Dia baru saja membuka pintu begitu wajah oval itu muncul di hadapannya. Lagi-lagi, dengan sumringah wanita itu tersenyum lebar.

"Hehe," tawanya tanpa rasa bersalah. "Satu- kosong! Nggak usah usilin balik. Peraturannya hanya aku yang bisa usilin kamu. Pokoknya aku, tidak boleh wanita lain. Kecuali curut."

"Sejak kapan Yunan jadi wanita?"

"Sejak kamu mengatakan kamu mencintaiku di bawah sinar rembulan saat kita berdua berdiri di jembatan," gumamnya sambil mengingat kembali kejadian itu. Kejadian yang menyelamatkan hidupnya, kenangan yang tidak terlupakan dan selalu berhasil menjadi penyemangat di saat dia lelah menjalani roda kehidupan.

Pria itu tersenyum lalu mengusap wajah Gayatri dari dahi hingga hidung lalu mencubit hidungnya. Membuat Gayatri pengap dan mencari pasokan udara melalui mulutnya.

"Tidak bisa napas, bego," ucapnya pelan.

Kalau Gayatri suka dengan ekspresi Nehemia ketika terkejut, maka Nehemia suka dengan ekspresi wanita itu ketika dicubit hidungnya, membuatnya terlihat seperti ikan yang mengap-mengap mencari pasokan udara. Agak menyeramkan jika kebablas hingga meregang nyawa. Tidak lucu, tetapi itulah kebiasaan Nehemia yang sulit diubah. Kebiasaan yang berkaitan dengan masa lalu yang tidak pernah diceritakan pada Gayatri. Suram dan mencekam, hingga sesak rasanya setiap kali mengingat masa itu.

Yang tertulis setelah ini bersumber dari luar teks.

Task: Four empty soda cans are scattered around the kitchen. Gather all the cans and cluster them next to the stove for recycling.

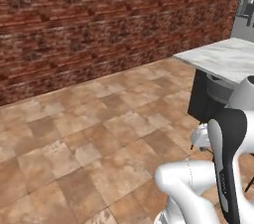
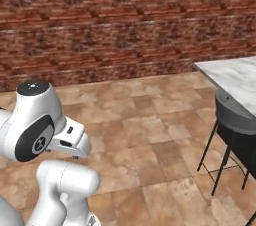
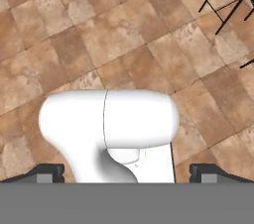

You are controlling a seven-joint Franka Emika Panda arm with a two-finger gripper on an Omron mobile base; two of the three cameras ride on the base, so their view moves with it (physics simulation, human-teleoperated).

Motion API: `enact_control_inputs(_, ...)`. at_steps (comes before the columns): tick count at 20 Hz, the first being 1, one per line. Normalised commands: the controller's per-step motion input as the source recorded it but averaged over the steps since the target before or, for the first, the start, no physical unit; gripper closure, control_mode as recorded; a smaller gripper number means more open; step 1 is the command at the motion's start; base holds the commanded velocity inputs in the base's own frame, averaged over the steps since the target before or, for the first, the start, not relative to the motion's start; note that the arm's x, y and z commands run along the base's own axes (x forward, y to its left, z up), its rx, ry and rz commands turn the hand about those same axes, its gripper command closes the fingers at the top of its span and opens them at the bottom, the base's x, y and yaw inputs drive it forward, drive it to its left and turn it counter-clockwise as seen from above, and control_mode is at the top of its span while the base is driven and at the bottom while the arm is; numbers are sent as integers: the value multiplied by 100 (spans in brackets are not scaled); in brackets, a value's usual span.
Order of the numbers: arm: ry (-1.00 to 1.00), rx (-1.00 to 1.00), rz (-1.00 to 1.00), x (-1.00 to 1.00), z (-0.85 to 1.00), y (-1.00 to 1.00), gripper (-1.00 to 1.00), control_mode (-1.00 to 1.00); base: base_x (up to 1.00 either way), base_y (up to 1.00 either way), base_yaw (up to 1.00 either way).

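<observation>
While the arm is kept folded close over the base, a stretch of the kitchen is faced in which none of the soda cans and no stove can be made out. A red brick wall (image 1: 99, 25) is seen across the back, with a brown tiled floor (image 1: 89, 134) running up to it. At the right a white marble counter (image 1: 223, 57) juts out, and a dark stool (image 2: 235, 115) on thin black legs is tucked just beside and partly under its edge, presumably so that the seat is kept out of the walkway.

The gripper (image 3: 126, 173) is pointed down at the floor tiles, as the hand view shows. Its two dark fingertips (image 3: 47, 172) are seen far apart at the lower corners of that view, so the claw is judged to be spread wide, with nothing pinched between the tips. The folded posture is probably held so that the arm is kept compact and balanced while the base is driven, rather than stretched toward anything.

Since no can is within reach, the present step is judged to be travel or search rather than grasping. How many cans have already been gathered cannot be told from these pictures. For the next move, the base would need to be turned or driven until a can or the stove is brought into sight. Care would be called for near the stool legs and the counter edge, which could be struck by the base or elbow
</observation>
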Motion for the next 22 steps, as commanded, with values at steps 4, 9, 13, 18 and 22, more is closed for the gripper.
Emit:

Nehemia hanya tidak ingin membuat wanitanya jadi kepikiran, dia sudah baik-baik saja sekarang. Masa lalu yang dianggapnya hanya angin lalu, nyatanya masih mengikat dirinya. Untuk saat ini, dia berhasil menenangkan dirinya. Namun, tidak selamanya dia mampu mengabaikan masa lalu. Orang itu masih akan datang, membuat kekacauan di hubungan mereka. Entah bertahan atau berpisah, pertanyaan yang entah sudah keberapa kalinya berputar di kepalanya.

Langsung dilepas dan wanita itu terbatuk-batuk karena susah bernapas. Dia memukul lengan pria itu kencang. Wajahnya memucat karena sulit bernapas tadi.

"Jangan ikut-ikutan jadi menyebalkan, deh. Hobi kok bikin orang sulit napas. Nanti kamu yang nyesal kalau aku pergi. Jadi, jangan sia-siain aku. Limited edition."

Mereka tertawa bersama, melangkah mendekati meja makan dan menyantap dua tangkup roti bakar yang sudah dibuat Gayatri tadi sebelum membangunkan Nehemia. Hitung-hitung latihan jadi isteri, mengingat mereka akan masuk ke tahap yang serius, pernikahan.